Murck’s biggest worry is that regulators move to clamp down on digital currencies before they have all the facts. In late May his organization was issued a cease-and-desist order from the California Department of Financial Institutions. Although he says the letter appears to have been a misunderstanding (the Bitcoin Foundation does not actually buy or sell bitcoins), it does raise the specter of oversight by state-level financial regulators — a potentially expensive proposition for a currency with global reach.


“Say there’s a big crackdown on Bitcoin from the regulatory and law-enforcement community here in the U.S.,” Murck says. “Most likely what that means for Bitcoin is that U.S. consumers and all the companies will go somewhere else. But if regulators and law enforcement drive all the good players out of the states, how much more difficult does their job become when everything moves overseas and goes dark on them?”


Calvery, the director of FinCEN, has said repeatedly that it is not their intention to regulate digital currencies out of existence.


“I think innovation in the financial services industry holds out great promise on so many levels for commerce and for social reasons like providing services to the unbanked,” she said in an American Banker interview following the issuance of FinCEN’s guidance. “But like any financial services, it comes with an obligation, and those obligations to protect the U.S. financial system from money laundering need to be taken seriously.”


Grinberg believes that the businesses now involved with Bitcoin are taking those obligations seriously. “The grown-ups have entered the room, and they are trying to follow the rules. On top of that, they often have a deep well of experience in the financial services industry, which should give some comfort to the regulators that it’s not just a bunch of money launderers,” he says.

Currency Evolved


For regulators and many businesses, this is still a learning period. The European Central Bank released a study on digital currencies in October 2012, concluding that “authorities need to consider whether they intend to formalise or acknowledge and regulate these [currencies].” In the United States, regulators have thus far been cautiously optimistic about Bitcoin. In written testimony submitted to a November Senate hearing, Fed Chairman Ben Bernanke said that digital currencies “may hold long-term promise, particularly if the innovations promote a faster, more secure and more efficient payment system.” Other countries, such as China, have restricted the use of Bitcoin, seeing it as a potential threat to financial stability.

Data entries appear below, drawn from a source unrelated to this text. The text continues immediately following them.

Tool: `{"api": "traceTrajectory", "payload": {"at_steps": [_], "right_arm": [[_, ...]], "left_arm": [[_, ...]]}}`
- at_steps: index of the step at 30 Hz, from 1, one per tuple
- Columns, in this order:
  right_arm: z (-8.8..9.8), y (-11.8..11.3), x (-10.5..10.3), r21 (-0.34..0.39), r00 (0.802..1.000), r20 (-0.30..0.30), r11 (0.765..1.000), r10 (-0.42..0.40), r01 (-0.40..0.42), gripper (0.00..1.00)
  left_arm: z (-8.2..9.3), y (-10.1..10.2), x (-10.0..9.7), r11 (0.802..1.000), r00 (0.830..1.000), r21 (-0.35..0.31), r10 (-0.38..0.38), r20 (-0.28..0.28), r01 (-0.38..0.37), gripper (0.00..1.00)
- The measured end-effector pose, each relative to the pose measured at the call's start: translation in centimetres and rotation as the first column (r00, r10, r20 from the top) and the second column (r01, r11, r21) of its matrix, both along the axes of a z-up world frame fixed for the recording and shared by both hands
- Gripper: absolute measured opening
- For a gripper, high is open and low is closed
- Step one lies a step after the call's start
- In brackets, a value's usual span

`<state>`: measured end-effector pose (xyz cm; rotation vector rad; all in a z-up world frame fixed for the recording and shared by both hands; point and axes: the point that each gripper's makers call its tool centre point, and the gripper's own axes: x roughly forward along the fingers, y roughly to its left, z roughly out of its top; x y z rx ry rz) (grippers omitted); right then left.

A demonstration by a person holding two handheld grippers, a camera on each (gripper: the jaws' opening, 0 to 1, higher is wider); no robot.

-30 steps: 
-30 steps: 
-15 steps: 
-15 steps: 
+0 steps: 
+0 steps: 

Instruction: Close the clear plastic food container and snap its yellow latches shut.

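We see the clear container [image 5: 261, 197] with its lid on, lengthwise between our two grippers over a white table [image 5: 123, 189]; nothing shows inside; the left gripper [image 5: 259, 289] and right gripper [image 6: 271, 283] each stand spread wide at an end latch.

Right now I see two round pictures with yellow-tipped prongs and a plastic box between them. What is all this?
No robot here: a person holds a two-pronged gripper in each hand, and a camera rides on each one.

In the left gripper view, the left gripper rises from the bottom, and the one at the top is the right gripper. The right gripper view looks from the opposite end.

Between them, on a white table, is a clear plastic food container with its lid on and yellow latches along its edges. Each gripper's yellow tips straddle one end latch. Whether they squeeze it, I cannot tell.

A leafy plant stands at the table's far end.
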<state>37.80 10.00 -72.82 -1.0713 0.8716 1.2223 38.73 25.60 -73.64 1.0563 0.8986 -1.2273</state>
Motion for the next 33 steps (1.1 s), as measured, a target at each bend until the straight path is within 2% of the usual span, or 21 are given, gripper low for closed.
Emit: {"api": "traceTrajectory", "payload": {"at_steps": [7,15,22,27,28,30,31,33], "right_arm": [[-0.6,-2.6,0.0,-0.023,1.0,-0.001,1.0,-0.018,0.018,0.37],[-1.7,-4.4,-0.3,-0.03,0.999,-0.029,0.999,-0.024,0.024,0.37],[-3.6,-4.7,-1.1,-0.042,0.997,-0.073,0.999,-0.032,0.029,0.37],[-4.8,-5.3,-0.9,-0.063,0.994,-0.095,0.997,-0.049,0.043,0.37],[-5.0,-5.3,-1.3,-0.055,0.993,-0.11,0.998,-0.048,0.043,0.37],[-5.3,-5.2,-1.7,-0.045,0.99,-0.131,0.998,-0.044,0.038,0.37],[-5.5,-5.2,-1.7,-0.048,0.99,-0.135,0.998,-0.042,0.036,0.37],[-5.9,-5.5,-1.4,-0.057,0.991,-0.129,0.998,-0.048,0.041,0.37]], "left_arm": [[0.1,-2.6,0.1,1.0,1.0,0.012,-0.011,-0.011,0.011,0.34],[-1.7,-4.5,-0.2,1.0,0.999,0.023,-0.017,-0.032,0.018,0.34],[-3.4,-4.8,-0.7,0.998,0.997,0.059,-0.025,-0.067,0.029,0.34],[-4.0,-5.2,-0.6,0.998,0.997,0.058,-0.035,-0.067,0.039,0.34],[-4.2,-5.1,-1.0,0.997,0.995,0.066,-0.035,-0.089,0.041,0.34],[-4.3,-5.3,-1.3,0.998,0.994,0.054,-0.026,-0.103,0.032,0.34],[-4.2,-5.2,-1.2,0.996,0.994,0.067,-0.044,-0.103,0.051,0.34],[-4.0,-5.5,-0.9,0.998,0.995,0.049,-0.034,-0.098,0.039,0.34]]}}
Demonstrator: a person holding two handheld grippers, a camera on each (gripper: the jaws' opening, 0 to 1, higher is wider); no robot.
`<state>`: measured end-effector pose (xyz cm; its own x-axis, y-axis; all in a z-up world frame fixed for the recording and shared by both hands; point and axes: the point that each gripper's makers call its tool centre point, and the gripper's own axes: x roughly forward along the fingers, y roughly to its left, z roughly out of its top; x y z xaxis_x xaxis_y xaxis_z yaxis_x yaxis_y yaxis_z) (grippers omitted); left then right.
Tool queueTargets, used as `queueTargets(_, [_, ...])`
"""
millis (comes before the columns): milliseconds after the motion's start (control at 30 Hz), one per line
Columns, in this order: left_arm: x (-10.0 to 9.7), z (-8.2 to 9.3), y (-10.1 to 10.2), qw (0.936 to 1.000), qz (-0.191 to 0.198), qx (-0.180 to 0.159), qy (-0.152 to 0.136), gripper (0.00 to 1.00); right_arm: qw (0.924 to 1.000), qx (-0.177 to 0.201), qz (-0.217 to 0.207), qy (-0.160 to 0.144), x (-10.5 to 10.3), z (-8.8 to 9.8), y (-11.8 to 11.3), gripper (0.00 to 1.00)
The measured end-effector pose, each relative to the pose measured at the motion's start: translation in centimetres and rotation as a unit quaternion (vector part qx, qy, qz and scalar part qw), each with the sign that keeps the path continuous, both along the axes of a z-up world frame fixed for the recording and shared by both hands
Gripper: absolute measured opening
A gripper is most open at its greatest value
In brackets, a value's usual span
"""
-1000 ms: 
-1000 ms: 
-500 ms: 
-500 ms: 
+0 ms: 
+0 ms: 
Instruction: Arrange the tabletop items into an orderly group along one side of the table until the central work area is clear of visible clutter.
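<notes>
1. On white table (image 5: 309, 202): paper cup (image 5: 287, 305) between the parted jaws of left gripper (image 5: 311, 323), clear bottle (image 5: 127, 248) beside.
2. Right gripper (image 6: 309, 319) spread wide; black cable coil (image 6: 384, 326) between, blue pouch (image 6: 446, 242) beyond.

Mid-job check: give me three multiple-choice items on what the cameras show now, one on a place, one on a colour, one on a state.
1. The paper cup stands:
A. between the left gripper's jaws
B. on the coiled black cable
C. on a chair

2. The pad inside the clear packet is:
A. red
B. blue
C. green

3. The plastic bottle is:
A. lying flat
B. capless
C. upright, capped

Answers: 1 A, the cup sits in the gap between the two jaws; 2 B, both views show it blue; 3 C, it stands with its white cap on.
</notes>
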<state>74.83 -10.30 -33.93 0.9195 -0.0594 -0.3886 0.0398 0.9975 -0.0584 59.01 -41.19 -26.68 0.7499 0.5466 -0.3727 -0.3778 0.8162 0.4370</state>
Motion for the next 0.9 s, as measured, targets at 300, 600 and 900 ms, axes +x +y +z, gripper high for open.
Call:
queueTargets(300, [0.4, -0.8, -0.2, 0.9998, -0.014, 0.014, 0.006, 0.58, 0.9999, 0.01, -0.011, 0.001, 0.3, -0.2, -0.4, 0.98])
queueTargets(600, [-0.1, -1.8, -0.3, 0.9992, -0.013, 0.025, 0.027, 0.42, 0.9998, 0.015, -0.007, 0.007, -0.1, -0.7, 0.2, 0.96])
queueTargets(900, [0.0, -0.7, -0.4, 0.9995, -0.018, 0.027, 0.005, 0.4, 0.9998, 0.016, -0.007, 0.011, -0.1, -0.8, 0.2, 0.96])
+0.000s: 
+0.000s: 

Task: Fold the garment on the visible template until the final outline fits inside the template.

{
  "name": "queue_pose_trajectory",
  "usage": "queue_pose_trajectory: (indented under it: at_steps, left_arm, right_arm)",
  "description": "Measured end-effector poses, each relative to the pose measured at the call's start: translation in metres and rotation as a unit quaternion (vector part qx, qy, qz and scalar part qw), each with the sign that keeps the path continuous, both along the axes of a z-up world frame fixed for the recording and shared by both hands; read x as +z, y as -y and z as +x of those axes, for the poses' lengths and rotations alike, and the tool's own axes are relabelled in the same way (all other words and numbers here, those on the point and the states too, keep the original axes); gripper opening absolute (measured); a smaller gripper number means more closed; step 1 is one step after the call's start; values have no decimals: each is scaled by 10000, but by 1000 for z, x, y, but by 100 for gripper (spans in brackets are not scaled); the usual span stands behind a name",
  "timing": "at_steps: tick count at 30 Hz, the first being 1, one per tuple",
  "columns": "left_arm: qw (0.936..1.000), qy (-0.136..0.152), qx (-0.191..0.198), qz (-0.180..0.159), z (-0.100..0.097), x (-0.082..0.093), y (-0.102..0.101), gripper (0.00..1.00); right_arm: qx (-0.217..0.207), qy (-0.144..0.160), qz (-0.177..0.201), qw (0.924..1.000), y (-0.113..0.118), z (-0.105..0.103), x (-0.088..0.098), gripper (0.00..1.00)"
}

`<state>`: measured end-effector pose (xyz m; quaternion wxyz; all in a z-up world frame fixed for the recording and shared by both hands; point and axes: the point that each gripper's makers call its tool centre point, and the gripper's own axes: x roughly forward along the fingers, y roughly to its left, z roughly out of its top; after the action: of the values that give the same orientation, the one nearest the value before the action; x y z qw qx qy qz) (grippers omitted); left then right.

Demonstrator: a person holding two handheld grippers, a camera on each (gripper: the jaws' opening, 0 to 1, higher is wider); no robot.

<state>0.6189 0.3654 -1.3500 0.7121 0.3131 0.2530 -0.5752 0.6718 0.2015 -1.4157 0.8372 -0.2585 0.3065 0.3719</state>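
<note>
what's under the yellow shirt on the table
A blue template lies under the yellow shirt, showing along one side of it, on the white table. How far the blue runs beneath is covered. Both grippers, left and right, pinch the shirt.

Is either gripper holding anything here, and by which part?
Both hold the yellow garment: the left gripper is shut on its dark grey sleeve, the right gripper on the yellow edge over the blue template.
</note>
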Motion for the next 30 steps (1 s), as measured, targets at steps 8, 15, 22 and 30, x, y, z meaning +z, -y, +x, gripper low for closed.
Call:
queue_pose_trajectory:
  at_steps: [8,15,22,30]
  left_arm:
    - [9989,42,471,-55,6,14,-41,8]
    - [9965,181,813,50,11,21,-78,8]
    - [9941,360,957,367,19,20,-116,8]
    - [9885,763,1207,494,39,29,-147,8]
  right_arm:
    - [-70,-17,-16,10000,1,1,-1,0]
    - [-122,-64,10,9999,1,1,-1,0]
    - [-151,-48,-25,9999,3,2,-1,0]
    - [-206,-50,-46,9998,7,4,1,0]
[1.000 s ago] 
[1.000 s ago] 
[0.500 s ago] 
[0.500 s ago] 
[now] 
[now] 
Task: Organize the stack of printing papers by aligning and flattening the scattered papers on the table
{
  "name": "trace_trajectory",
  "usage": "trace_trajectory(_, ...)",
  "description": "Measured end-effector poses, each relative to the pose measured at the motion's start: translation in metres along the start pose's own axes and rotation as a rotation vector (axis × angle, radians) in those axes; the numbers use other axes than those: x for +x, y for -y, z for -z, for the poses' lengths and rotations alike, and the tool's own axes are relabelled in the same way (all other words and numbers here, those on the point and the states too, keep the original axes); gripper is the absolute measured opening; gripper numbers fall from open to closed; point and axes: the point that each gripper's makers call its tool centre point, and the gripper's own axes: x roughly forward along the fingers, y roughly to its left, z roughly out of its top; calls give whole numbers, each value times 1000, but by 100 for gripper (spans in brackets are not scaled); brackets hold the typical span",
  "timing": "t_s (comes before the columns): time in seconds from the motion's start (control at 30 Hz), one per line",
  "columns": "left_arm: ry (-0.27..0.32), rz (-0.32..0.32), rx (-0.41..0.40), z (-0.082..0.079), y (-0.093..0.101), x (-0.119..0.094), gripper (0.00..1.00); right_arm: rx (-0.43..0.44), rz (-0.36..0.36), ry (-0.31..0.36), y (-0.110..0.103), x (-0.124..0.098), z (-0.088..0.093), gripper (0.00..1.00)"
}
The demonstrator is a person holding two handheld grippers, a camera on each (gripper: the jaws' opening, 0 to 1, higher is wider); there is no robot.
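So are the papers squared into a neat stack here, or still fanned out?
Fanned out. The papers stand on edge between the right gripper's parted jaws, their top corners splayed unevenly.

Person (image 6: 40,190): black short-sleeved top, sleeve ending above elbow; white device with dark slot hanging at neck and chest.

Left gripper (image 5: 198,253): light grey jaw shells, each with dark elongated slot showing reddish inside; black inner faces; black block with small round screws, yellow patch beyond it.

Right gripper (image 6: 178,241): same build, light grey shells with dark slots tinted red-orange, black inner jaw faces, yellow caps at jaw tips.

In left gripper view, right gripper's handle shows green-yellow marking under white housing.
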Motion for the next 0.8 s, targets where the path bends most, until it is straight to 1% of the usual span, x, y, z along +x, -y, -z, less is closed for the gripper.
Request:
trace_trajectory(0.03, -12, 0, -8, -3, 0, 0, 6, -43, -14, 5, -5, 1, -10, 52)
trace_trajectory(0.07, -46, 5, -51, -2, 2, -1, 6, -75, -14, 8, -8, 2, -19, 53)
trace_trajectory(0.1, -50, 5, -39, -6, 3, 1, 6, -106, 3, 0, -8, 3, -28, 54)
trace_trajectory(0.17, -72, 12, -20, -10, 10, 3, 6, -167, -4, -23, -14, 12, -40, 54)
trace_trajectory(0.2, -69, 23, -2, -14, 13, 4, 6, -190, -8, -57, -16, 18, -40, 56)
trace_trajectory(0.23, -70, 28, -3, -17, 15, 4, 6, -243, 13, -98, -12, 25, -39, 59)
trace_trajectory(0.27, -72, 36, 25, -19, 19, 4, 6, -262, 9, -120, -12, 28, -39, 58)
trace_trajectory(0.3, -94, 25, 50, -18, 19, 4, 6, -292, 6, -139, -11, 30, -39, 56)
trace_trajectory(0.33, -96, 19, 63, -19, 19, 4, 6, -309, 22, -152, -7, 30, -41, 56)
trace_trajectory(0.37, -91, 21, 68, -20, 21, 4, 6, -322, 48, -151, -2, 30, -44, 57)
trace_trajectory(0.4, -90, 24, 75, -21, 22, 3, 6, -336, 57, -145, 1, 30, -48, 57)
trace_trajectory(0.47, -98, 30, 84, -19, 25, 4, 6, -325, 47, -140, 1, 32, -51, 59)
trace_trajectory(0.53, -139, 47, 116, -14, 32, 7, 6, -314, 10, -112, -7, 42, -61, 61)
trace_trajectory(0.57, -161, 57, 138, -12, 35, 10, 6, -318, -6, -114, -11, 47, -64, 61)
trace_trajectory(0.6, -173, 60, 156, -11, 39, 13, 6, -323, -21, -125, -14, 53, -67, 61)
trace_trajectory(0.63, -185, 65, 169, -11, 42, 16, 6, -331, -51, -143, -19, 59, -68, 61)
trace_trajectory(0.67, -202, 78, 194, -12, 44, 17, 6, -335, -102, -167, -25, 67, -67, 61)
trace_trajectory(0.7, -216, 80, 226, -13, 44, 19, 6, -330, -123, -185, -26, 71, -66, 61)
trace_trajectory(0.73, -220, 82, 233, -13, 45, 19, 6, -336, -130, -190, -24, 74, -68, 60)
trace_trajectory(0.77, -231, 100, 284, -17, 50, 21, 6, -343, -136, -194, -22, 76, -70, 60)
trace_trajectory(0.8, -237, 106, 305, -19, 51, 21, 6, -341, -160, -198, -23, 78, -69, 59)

Murck thinks Bitcoin still has some more growing to do before it is ready for mass consumption, but he is optimistic. Even if Bitcoin doesn’t end up as the digital currency of choice, there could be others. Litecoin, a digital currency “mined” like Bitcoin but with a higher virtual stock of 84 million coins, has been billed as the “silver” to Bitcoin’s “gold.” And there are others springing up seemingly every week.


Selgin sees potential opportunities for monetary policy using money based on a synthetic commodity, like Bitcoin. If economists and central bankers could agree upon optimal monetary rules, then it might be possible to design a digital currency that carries out those rules automatically.


“It does provide some interesting food for monetary thought,” he says.